As he goes through the exercises, following each with production of the target sound in a word and phrase, she carefully observes the pursing and retraction of his lips, the movement and accuracy of his tongue, the lovely, miraculous dance of speech, one motion following on the heels of another, future sounds shapin
g the present, molding the memory of the past. He’s so fluid it’s startling, nearly human in rate and rhythm. Shows you what’s possible with money, opportunity, and force of will. One thing you have to admire about zombies is their single-mindedness. They may not get points for imagination, but for sheer stick-to-it-tiveness, they can’t be beat.

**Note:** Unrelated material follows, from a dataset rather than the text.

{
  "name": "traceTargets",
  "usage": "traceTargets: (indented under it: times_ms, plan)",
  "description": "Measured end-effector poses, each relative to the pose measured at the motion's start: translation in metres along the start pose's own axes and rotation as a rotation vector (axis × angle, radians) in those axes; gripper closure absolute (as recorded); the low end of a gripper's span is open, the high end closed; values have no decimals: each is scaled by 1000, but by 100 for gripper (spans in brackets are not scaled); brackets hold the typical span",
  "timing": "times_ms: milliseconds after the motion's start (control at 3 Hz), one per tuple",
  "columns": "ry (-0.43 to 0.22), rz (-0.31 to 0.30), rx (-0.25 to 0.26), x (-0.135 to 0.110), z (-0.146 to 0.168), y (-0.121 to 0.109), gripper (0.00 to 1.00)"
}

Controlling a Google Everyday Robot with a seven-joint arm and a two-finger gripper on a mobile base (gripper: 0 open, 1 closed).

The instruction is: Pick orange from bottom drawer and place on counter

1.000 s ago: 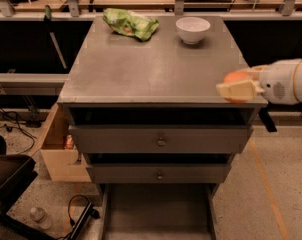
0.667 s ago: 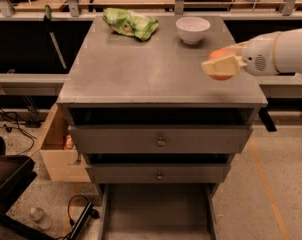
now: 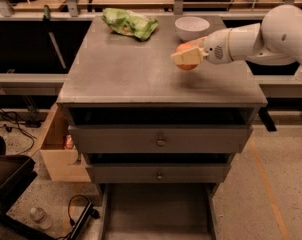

Yes, he’s had every opportunity and it shows. Beyond a slight hesitation now and again, a gesture that seems more appreciation than inability, as if he chooses to linger as opposed to being forced to it, his speech is nearly human. There’s not an ounce of self-consciousness in his attempts; even his mistakes seem delightfully purposeful, designed to enchant. You’ve gotta love a man with this much aplomb, even a dead man.
“You’re doing wonderfully.”
“Mis-s-s-stakes,” he sighs.
He’s so hard on himself, another zombie trait she can’t help but admire. It pushes him toward excellence, being all he can be, resolving to do better next time, always sure there will be a next time which, because he’s a zombie and already dead, is a pretty much guaranteed. No they don’t give up and they never take no for an answer. If at first they don’t succeed, they try and try and try again. She finds herself blushing at where this thought leads, watching his tongue dart forward for production of a ”t”, then disappear for an open vowel, only to emerge slightly thrust between perfect teeth, capped to hide deterioration, giving him a killer smile. Who would have thought the word ‘tooth’ could be so damn sexy?
She shakes her head to get back on track. This is therapy, not a date. She hears him focus on an “s”, try and miss it, an almost that only her trained ear can discern, and of course his more exacting one. Sibilants are always going to be trouble for him; they require motor planning that takes a toll on a system past tense instead of present. The lips want to retract, the death’s head grin, distorting his “s”’s, making them sound more last gasp than full of life. And therapy three times a week can slow the loss but never stem it.